ASSIGNMENT -> Starting at the line that contains "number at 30" and ending at the line that contains "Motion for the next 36", the lines below are to be given again exactly, with nothing added.

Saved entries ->
[Start of section]

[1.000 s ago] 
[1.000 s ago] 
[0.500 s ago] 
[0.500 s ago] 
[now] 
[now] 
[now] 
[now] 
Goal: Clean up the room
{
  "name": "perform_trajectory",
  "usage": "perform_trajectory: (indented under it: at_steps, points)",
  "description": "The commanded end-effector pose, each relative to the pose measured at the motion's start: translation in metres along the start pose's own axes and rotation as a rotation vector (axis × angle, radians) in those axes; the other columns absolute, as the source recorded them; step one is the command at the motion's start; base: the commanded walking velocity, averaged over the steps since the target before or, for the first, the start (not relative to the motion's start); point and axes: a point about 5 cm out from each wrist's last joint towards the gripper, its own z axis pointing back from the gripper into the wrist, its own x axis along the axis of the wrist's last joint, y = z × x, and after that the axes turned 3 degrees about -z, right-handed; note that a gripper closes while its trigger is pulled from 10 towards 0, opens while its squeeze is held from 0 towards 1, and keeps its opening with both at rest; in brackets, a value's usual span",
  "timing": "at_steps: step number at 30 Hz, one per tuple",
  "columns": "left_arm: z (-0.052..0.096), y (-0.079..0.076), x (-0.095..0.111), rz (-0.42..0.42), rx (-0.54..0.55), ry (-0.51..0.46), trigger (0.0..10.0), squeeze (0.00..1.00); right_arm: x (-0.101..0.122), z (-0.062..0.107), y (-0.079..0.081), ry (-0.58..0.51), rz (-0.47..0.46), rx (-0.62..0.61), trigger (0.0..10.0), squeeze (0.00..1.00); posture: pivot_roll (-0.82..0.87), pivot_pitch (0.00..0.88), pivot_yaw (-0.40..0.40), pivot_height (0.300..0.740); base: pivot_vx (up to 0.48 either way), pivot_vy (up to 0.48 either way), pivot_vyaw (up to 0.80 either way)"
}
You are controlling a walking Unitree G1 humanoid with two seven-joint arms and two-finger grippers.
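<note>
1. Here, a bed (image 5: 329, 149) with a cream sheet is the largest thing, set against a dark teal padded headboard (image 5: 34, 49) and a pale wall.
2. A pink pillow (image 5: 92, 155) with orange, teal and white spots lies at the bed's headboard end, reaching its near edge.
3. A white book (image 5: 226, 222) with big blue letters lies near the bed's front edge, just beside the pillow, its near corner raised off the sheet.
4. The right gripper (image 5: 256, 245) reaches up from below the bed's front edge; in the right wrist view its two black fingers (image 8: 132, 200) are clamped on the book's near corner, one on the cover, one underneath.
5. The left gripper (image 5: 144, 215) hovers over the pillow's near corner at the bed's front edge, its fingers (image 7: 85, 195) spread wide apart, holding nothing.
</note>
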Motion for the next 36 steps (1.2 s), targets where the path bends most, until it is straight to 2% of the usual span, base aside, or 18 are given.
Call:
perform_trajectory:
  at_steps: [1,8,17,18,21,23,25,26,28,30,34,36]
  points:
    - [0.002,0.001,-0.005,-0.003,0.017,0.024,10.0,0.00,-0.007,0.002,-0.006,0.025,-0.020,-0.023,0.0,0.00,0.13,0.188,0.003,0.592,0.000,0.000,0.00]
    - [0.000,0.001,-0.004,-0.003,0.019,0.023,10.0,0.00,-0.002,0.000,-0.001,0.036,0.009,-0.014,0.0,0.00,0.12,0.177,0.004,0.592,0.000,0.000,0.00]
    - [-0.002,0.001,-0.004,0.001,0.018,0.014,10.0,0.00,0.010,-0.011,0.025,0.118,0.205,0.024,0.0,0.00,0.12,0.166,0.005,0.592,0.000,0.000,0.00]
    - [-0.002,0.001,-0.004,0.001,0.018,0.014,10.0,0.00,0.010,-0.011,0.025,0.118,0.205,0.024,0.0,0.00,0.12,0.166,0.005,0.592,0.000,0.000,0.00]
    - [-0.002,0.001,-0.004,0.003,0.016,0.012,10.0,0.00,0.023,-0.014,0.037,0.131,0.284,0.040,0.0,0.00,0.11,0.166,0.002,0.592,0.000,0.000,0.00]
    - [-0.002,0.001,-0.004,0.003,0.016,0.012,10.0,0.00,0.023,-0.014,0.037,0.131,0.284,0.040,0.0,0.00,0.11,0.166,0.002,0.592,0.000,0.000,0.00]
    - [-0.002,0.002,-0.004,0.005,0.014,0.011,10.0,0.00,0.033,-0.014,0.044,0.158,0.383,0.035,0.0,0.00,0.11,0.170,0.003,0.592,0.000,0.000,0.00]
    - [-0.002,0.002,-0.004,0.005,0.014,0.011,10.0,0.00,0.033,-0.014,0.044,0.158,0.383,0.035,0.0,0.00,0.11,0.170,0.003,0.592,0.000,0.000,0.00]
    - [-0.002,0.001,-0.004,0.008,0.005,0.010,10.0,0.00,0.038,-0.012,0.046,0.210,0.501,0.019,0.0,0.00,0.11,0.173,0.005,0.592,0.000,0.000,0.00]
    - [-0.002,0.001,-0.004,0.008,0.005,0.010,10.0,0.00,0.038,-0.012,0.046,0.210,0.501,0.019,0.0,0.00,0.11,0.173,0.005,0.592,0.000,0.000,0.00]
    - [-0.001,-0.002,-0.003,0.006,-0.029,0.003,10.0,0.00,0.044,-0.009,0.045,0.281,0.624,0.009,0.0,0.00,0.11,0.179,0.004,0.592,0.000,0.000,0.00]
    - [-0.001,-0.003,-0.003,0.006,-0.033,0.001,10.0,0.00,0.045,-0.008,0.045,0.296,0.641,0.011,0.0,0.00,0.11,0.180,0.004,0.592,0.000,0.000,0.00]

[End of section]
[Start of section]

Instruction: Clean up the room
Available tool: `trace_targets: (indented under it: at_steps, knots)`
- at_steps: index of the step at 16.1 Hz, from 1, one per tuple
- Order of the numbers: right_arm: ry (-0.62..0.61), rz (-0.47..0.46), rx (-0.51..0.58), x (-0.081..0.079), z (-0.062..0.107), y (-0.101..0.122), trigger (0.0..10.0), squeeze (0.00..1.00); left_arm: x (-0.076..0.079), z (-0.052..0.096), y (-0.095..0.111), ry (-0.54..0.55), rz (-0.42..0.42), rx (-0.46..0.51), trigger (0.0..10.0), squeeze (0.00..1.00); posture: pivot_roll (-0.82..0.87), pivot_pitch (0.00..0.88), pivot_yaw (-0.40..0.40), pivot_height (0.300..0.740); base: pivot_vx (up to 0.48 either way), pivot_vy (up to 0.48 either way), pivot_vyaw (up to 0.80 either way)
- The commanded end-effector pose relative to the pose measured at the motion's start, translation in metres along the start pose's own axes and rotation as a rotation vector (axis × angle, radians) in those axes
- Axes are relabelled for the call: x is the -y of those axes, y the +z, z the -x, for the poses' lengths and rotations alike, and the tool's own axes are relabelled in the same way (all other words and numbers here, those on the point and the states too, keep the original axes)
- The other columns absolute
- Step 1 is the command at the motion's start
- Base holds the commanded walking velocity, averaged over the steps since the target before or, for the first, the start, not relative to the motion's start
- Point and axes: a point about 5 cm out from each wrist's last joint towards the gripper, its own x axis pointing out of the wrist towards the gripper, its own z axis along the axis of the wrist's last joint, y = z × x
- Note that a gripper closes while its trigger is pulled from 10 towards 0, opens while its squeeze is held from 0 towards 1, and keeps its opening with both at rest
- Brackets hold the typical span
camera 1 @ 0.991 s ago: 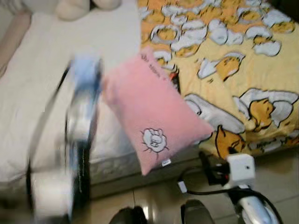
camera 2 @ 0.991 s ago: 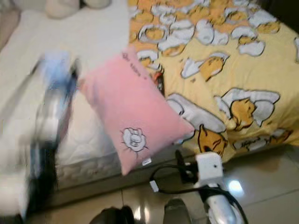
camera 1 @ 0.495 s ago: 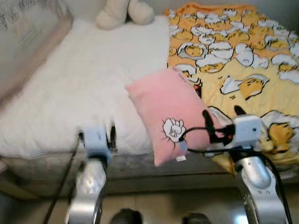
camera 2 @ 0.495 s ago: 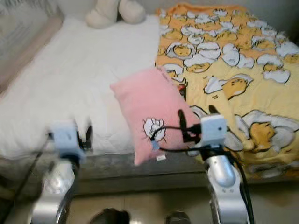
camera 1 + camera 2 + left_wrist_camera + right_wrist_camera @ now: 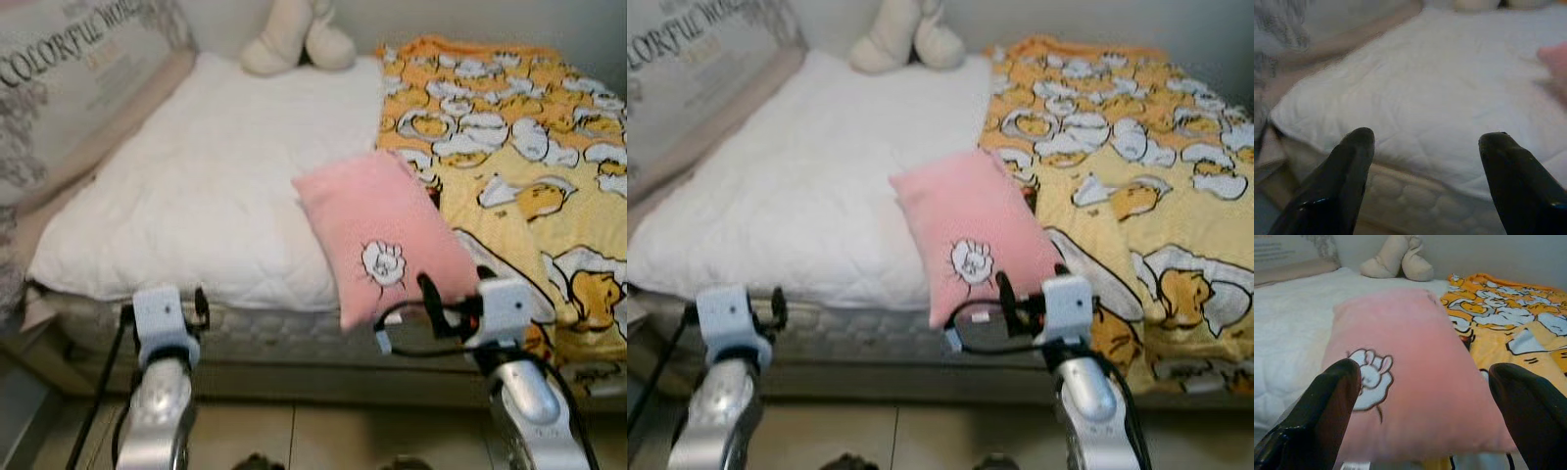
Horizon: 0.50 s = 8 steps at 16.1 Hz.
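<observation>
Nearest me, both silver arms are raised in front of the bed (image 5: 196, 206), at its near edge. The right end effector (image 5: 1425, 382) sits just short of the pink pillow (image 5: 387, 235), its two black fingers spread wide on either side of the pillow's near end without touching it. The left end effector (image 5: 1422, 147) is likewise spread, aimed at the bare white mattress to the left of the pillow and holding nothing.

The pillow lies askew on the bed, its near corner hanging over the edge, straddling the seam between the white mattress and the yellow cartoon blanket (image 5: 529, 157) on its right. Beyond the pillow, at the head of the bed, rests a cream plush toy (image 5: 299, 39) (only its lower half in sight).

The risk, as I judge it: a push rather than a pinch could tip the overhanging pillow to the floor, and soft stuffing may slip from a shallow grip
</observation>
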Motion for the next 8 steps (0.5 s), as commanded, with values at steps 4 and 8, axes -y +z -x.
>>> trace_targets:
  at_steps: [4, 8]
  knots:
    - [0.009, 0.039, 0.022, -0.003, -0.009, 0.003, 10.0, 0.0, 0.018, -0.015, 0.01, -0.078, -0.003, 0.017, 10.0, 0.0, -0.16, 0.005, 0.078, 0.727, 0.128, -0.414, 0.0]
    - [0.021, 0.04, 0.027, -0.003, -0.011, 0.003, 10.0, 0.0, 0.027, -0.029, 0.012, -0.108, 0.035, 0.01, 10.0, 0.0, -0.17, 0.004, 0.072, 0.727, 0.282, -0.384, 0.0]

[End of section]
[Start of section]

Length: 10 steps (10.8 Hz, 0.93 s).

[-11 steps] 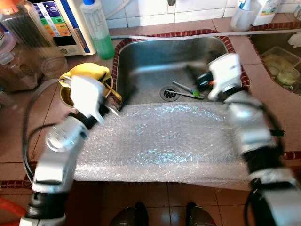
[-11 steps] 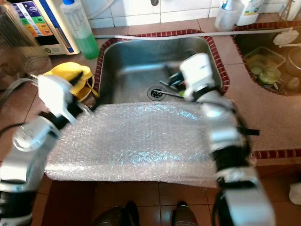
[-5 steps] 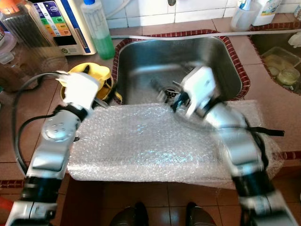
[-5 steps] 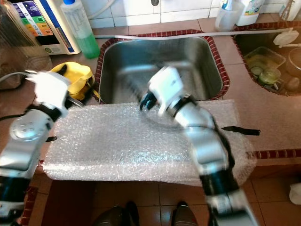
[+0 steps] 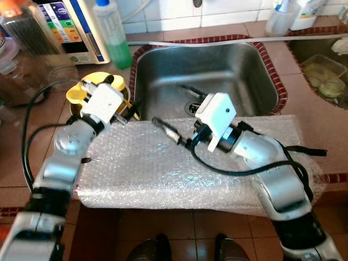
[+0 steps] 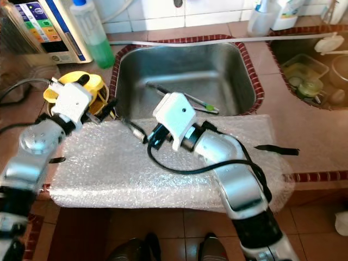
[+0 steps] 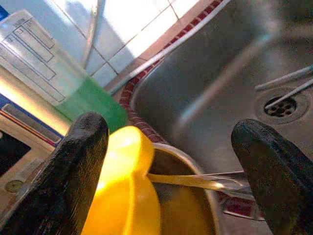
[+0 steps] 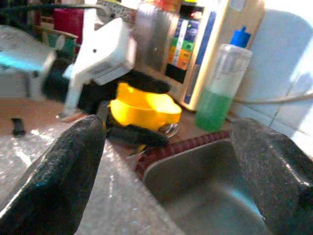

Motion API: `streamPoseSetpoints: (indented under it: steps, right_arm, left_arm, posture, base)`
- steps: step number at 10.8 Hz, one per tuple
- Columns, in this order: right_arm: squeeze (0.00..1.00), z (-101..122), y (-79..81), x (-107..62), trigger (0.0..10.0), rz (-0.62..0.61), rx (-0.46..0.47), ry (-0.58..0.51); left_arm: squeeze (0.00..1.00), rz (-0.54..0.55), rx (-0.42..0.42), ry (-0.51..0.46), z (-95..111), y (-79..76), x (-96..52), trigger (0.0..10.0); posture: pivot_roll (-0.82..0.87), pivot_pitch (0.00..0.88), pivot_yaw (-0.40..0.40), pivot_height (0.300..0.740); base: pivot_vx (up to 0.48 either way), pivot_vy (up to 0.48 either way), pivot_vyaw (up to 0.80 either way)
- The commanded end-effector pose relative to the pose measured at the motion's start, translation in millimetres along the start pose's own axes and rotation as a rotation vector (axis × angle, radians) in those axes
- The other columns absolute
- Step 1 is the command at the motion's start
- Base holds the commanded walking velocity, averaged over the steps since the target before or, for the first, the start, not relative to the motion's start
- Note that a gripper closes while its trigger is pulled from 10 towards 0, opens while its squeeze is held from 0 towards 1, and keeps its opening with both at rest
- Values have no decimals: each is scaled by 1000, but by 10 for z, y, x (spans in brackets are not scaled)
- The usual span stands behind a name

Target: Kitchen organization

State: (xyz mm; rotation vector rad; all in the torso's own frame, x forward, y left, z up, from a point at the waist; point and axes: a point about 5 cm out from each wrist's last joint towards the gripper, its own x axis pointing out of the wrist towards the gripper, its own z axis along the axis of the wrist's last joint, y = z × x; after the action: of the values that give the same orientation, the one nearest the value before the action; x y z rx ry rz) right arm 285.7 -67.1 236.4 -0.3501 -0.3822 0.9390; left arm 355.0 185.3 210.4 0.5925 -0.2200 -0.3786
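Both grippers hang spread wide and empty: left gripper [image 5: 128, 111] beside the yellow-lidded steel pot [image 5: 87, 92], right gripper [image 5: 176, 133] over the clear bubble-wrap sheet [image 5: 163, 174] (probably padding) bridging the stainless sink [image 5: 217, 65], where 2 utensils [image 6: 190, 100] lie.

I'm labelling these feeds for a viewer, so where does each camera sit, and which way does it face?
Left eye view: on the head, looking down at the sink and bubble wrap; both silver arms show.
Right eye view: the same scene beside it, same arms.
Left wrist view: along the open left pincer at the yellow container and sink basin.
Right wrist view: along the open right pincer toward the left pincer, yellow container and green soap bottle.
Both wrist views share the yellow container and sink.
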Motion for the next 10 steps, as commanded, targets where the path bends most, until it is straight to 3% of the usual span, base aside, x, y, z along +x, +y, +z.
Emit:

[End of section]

TASK RESULT ->
  "timing": "at_steps: step number at 30 Hz, one per tuple",
  "columns": "left_arm: z (-0.052..0.096), y (-0.079..0.076), x (-0.095..0.111), rz (-0.42..0.42), rx (-0.54..0.55), ry (-0.51..0.46), trigger (0.0..10.0), squeeze (0.00..1.00); right_arm: x (-0.101..0.122), z (-0.062..0.107), y (-0.079..0.081), ry (-0.58..0.51), rz (-0.47..0.46), rx (-0.62..0.61), trigger (0.0..10.0), squeeze (0.00..1.00); posture: pivot_roll (-0.82..0.87), pivot_pitch (0.00..0.88), pivot_yaw (-0.40..0.40), pivot_height (0.300..0.740); base: pivot_vx (up to 0.48 either way), pivot_vy (up to 0.48 either way), pivot_vyaw (up to 0.80 either way)"
}
You are controlling a walking Unitree G1 humanoid with two seven-joint arms and two-finger grippers.
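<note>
1. Here, a bed (image 5: 329, 149) with a cream sheet is the largest thing, set against a dark teal padded headboard (image 5: 34, 49) and a pale wall.
2. A pink pillow (image 5: 92, 155) with orange, teal and white spots lies at the bed's headboard end, reaching its near edge.
3. A white book (image 5: 226, 222) with big blue letters lies near the bed's front edge, just beside the pillow, its near corner raised off the sheet.
4. The right gripper (image 5: 256, 245) reaches up from below the bed's front edge; in the right wrist view its two black fingers (image 8: 132, 200) are clamped on the book's near corner, one on the cover, one underneath.
5. The left gripper (image 5: 144, 215) hovers over the pillow's near corner at the bed's front edge, its fingers (image 7: 85, 195) spread wide apart, holding nothing.
</note>
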Motion for the next 36 steps (1.2 s), targets where the path bends most, until it is straight to 2% of the usual span, base aside, or 18 are given.

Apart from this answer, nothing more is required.